I think it's entire reasonable to be disgusted by the latter form of advertising, while not being completely opposed to the former. An ad that says "hey look! We just invented this handy new gadget that'll make it much easier to fix your bicycle when it breaks on a long ride! Click here to see how it works." isn't so objectionable to me, unlike most other ads.
The problem, however, is most ads are total BS, and there's really no practical way to filter out only the ones that 1) aren't brainwashing, 2) aren't for crap I don't need and would never need or want, 3) aren't for something that's really a scam, and 4) aren't plainly obnoxious and irritating, so I have to resort to using ad-blockers, which block all ads.

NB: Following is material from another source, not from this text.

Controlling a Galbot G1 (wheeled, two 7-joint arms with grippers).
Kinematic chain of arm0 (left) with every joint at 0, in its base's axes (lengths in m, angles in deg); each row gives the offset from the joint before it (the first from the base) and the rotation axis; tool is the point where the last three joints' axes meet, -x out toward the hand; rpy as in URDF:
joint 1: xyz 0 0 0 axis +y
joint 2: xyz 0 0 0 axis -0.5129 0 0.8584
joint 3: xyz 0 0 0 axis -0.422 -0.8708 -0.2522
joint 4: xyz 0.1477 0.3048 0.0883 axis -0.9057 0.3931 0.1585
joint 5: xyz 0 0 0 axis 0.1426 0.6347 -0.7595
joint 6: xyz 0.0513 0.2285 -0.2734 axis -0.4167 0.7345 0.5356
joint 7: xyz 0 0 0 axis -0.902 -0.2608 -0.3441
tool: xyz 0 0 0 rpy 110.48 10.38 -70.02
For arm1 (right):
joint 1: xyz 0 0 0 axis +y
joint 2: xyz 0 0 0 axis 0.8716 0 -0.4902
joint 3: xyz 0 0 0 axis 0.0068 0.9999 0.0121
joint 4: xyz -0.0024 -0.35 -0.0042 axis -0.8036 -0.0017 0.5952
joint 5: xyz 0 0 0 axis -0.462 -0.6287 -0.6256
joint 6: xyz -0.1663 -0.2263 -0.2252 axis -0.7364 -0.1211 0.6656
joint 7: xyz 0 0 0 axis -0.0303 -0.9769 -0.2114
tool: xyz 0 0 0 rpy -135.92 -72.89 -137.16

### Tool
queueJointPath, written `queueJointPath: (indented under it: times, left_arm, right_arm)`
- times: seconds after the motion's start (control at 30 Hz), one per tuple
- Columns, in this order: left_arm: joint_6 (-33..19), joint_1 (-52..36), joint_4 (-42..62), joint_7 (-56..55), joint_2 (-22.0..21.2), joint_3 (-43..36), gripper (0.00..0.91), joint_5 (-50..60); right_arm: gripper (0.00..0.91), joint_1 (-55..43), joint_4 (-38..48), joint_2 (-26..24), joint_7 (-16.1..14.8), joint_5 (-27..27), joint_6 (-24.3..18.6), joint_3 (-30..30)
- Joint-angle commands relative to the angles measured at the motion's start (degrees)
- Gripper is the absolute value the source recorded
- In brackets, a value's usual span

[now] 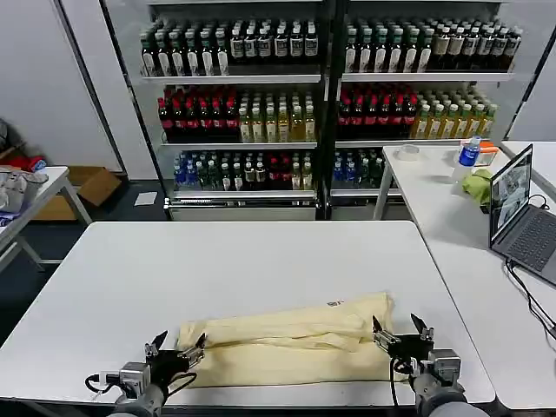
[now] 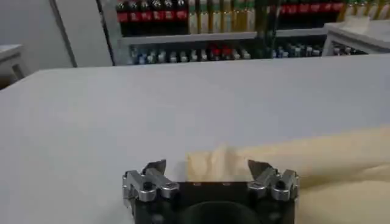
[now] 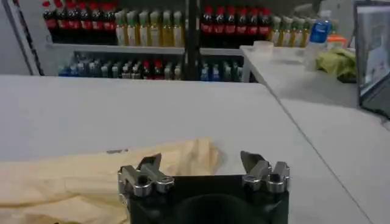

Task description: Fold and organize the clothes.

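The clothes [image 1: 287, 340], one pale cream-yellow T-shirt, lie folded into a long crumpled band across the near part of the white table [image 1: 174, 269], with a small dark label near the far edge. My left gripper [image 1: 180, 346] stands open at the band's left end, and the cloth [image 2: 317, 158] lies just past its spread fingertips. My right gripper [image 1: 400, 332] stands open at the band's right end, low over the table. The shirt's corner [image 3: 183, 155] reaches in front of my right gripper [image 3: 200, 161]; nothing is held between either pair of fingers.
A second white table [image 1: 452, 217] stands to the right with a laptop [image 1: 521, 217], a yellow-green bundle [image 1: 477, 185] and a bottle. Shelves of drink bottles [image 1: 321, 95] fill the back wall. A side table with a grey-white cloth pile [image 1: 16, 187] is at far left.
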Motion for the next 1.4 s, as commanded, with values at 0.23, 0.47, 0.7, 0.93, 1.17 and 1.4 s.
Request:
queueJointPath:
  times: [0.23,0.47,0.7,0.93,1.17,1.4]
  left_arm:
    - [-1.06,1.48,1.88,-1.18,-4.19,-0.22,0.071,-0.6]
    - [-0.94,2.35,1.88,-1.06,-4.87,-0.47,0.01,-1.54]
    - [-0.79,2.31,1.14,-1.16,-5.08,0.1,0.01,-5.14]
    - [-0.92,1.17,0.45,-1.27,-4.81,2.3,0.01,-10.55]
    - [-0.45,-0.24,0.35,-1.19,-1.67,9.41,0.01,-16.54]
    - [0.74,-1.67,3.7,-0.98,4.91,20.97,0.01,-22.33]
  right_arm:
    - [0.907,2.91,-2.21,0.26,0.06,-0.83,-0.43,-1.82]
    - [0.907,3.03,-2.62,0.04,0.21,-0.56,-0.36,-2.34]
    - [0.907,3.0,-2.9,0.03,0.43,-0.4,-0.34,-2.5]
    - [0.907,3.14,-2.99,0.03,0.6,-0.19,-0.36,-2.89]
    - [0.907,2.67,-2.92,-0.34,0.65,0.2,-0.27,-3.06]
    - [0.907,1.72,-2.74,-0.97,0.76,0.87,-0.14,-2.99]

I really kinda miss the old Google search, where they used to put some small, text-only ads on the side, that were directly related to whatever you were searching for. Those were actually useful: search for "fix bike chain" and you might see an ad for a tool to fix bike chains, for instance. Sometimes you'd find something new and useful that way. And if you didn't, it was just some easily-ignored additional text on the side, not flashing colors, videos, pop-ups, or other attention-stealing BS.
This sounds like reasoning from an assumption of supreme competence (e.g. "there's no bubble, because if there was all those saavy Wall Street traders would have popped it by now;" or more commonly "if Apple does a thing, that must be the best thing, because Apple only does the best things."

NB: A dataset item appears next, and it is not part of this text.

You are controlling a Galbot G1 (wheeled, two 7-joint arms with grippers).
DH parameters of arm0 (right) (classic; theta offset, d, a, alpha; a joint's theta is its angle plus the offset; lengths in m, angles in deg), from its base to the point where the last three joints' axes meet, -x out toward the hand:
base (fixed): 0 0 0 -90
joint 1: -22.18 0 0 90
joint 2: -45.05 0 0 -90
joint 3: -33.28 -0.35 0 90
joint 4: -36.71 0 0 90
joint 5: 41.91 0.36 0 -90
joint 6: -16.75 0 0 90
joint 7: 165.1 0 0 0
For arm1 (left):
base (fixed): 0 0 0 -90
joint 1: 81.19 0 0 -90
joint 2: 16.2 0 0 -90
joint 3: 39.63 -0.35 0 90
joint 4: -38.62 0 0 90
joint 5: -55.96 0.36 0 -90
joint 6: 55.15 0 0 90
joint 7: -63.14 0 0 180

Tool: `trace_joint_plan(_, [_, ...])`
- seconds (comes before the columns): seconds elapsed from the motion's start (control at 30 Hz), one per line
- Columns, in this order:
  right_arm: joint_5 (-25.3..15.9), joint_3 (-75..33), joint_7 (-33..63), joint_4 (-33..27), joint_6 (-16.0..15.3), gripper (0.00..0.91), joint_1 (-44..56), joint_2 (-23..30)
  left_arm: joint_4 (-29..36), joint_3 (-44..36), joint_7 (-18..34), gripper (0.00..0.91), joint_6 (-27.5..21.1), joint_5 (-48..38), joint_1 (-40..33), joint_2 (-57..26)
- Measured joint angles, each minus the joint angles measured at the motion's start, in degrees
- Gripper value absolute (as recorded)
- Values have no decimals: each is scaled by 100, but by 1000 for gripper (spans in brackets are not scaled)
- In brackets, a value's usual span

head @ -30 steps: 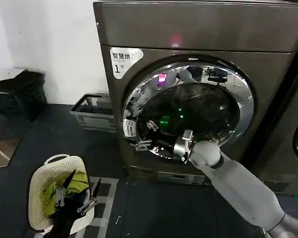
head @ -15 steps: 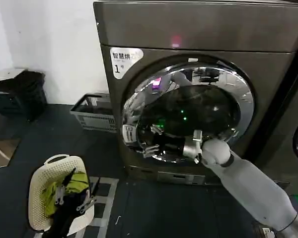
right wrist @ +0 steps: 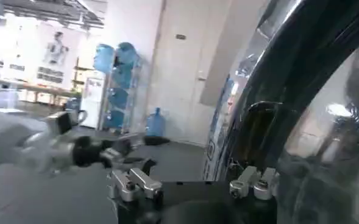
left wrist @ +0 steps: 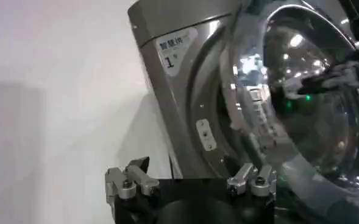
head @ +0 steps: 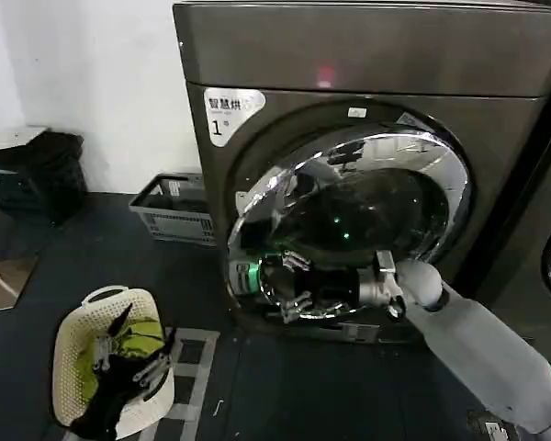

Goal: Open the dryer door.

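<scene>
While ajar – dryer door [head: 367, 220] | right claw [head: 289, 287] at its lower-left rim

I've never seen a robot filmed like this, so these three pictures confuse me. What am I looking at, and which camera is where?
The wide picture comes from the robot's head, looking down at a dryer marked "1". The grey arm is the robot's right arm; its right gripper is at the lower left rim of the dryer door, which stands partly swung out. The left gripper hangs low over a pale laundry basket on the floor. A grey crate sits by the wall. The other two pictures come from cameras on each wrist: the left one looks at the dryer's front and the door, the right one sits close against the door's edge.
</scene>
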Motion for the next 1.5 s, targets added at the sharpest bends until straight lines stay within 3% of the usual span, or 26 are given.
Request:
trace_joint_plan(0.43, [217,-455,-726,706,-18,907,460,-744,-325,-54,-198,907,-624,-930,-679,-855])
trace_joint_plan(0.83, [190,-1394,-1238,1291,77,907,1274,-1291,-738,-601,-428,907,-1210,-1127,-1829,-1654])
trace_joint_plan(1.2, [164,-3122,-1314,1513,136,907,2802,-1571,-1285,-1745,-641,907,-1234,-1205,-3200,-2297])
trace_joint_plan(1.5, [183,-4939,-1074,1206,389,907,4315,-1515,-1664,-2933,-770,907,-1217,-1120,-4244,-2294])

Advertisement does work to a degree, in aggregate, but "if you see an ad then it must be an ad that works," is going too far.
But Google's approach is questionable. Yes, they make money, but that's not the only effect the have. They pushed this story about targeted ads, it literally became a heroic myth blown (stories of what's really some cost-shaving statistic optimizations got blown out of proportions and became preached like all this crazy Big Data hoarding is the only way to go), and that had quite severe negative effects on the whole world - so I'm not sure those revenue increases were worth it.
I think, I need to think it more through.
It's very hard to poll or measure things to within a fraction of one percent with most audiences. But that's not what's needed for advertising. And in marketing you probably don't care about that - it's in the noise. You do care of "significant" changes and you can of course measure both positive and negative influence.
Even negative influence in people who aren't yet customers, or have never heard of your company, and (preferably) have never seen your ad. For example through a polling survey. Funny enough, such a poll is probably an effective ad campaign in itself in some cases! You can also measure opinion strength about advertising in general. It's more nuanced than you think. Which unfortunately leads marketing departments to commit atrocious injury to good taste. Agreed there.
> No one rationally proposes that someone spends a hundred dollars on advertising to generate $100.10 in revenue is somehow a good use of money.
Of course not, and yet they spend far more than that, to good (measured) effect.
I agree with that, but precisely because of how effective they are on manipulating people into consuming and wasting their time.